## [EXERCISE GOAL]
For this exercise, restate word for word only the lines from the first line of the data to the line containing "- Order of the".

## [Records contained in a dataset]
● ● ●

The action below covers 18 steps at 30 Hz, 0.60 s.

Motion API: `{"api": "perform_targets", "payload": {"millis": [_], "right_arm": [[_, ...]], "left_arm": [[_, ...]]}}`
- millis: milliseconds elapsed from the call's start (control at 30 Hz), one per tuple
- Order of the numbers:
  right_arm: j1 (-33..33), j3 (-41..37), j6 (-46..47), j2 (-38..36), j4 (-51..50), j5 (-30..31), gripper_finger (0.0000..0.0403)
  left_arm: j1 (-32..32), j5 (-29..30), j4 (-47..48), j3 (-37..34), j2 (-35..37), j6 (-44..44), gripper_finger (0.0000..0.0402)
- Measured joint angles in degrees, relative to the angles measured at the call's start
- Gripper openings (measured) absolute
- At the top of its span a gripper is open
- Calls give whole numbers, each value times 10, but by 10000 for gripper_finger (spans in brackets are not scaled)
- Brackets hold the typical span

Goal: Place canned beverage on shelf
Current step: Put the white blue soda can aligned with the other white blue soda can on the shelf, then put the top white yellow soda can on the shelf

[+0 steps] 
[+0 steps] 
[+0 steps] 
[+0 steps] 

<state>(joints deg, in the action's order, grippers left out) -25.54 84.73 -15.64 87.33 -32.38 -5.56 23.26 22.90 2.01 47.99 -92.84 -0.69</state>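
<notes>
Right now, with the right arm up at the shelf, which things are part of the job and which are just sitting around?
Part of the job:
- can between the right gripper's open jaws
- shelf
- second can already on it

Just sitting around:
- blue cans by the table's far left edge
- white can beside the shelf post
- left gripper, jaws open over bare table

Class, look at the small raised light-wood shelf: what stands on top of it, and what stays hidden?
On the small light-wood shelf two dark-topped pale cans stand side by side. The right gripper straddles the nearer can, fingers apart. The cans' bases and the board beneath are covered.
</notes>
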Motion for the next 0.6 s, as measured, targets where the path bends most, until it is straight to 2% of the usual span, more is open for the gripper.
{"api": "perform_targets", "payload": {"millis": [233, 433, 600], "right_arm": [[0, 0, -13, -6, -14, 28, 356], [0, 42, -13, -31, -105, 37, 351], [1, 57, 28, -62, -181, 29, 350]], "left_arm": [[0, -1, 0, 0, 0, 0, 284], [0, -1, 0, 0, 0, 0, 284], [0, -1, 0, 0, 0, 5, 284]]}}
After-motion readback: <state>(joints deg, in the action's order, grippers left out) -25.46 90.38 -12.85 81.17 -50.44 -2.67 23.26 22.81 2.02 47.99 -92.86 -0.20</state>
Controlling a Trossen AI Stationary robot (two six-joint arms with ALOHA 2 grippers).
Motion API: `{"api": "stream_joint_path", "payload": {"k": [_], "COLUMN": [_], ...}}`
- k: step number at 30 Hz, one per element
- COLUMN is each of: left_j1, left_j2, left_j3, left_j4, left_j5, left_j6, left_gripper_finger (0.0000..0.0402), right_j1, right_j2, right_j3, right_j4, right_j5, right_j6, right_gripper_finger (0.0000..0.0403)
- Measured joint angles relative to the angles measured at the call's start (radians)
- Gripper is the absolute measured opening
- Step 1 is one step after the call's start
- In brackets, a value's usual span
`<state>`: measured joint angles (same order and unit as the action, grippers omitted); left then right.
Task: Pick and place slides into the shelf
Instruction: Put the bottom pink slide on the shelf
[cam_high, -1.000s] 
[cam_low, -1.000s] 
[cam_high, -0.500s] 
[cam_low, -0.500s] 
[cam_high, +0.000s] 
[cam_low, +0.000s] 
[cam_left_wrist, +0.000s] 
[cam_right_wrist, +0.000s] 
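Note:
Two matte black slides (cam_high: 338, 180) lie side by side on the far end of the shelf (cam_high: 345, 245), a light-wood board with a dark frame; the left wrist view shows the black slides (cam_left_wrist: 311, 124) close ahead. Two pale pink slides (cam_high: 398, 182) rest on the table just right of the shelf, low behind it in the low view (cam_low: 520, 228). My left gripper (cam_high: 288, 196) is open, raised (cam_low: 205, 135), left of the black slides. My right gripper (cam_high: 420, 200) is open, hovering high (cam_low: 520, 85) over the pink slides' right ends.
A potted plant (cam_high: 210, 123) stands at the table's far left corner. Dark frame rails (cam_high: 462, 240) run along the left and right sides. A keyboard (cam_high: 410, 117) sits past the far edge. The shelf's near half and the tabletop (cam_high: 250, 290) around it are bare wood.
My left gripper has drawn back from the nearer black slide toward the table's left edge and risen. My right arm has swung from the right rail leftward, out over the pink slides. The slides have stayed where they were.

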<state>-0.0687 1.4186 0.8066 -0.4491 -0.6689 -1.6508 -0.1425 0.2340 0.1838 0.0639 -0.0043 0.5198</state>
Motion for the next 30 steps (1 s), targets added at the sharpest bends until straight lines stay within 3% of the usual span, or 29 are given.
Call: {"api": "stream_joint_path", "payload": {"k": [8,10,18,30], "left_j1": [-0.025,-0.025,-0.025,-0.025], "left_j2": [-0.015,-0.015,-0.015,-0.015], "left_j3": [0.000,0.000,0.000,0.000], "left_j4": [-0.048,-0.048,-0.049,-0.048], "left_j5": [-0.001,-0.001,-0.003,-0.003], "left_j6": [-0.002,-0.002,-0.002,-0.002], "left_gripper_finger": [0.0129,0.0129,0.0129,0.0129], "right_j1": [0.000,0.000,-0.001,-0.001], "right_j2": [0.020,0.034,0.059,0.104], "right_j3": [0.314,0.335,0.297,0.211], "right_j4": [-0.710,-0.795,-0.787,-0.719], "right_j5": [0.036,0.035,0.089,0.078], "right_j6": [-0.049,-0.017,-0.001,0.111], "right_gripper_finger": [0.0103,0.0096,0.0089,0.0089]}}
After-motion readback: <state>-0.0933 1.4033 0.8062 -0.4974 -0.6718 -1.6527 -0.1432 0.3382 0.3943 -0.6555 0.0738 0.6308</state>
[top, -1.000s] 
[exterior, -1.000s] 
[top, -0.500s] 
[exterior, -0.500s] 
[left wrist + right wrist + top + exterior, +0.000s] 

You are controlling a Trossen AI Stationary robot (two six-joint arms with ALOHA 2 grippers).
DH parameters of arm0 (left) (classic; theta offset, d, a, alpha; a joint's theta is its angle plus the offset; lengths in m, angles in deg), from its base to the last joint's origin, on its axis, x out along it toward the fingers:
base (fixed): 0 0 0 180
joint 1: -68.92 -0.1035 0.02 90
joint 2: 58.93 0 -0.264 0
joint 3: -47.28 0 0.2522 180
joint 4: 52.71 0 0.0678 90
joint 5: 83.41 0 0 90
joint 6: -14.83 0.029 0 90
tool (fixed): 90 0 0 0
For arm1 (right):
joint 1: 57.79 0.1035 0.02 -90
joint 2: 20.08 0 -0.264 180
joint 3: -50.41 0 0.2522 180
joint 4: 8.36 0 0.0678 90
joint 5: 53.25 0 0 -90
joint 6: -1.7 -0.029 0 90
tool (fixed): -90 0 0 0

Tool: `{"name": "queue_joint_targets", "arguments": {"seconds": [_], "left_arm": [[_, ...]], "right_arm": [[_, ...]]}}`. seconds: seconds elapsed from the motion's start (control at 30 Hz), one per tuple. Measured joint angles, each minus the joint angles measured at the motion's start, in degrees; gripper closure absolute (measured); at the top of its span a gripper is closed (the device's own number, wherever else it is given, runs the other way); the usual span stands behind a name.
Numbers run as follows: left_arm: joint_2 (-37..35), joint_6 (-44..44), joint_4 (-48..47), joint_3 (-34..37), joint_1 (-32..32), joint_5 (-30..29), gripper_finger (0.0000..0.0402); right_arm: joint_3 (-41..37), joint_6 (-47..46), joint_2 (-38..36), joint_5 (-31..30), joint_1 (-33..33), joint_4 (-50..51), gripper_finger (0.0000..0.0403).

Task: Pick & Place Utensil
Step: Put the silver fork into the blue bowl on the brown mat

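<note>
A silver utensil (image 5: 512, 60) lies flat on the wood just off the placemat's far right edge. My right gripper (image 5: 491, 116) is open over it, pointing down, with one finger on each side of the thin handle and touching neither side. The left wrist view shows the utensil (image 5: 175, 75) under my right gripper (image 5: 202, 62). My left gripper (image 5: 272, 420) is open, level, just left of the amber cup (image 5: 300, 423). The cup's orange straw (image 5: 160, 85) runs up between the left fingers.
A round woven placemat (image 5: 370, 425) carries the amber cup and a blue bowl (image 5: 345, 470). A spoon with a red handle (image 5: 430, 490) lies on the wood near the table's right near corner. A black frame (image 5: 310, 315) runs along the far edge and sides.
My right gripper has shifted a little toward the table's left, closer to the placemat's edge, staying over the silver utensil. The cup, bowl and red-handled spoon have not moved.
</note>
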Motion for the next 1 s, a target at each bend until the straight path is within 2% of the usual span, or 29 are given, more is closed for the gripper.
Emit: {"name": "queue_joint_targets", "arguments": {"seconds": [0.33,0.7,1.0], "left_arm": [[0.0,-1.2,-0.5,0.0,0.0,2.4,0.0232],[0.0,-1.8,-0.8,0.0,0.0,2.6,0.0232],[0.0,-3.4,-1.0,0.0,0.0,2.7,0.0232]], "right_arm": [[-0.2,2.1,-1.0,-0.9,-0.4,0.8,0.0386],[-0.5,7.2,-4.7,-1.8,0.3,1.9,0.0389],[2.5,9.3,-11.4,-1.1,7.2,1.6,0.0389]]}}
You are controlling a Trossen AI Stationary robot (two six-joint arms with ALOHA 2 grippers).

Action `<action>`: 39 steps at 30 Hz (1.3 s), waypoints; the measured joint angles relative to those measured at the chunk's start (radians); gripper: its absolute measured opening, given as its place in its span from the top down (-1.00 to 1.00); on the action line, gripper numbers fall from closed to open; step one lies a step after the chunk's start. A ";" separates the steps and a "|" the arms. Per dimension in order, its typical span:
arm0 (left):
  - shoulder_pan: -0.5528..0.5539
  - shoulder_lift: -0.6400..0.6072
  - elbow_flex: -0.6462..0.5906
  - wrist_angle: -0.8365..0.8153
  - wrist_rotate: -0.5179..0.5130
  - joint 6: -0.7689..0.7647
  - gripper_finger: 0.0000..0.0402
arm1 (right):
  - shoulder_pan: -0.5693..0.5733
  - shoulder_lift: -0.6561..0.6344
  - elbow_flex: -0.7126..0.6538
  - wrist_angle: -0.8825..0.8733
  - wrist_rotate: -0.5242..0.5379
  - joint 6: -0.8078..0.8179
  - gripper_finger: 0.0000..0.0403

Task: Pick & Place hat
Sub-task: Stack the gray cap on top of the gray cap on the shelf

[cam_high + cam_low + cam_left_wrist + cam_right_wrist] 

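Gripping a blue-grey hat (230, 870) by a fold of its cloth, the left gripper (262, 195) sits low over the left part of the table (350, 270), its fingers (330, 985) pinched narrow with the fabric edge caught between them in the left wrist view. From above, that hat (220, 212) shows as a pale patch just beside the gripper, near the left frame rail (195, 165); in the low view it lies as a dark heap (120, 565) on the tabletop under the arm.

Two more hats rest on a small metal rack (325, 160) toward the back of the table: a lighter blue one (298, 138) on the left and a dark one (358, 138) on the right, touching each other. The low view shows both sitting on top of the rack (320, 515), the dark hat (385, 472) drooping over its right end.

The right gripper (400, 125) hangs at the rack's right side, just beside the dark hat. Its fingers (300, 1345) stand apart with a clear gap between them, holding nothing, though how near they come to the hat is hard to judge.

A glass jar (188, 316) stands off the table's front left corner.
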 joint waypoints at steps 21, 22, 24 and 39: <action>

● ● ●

## [FINAL ANSWER]
The action below covers 18 steps at 30 Hz, 0.60 s.

Motion API: `{"api": "perform_targets", "payload": {"millis": [_], "right_arm": [[_, ...]], "left_arm": [[_, ...]]}}`
- millis: milliseconds elapsed from the call's start (control at 30 Hz), one per tuple
- Order of the numbers:

There is no more to the answer.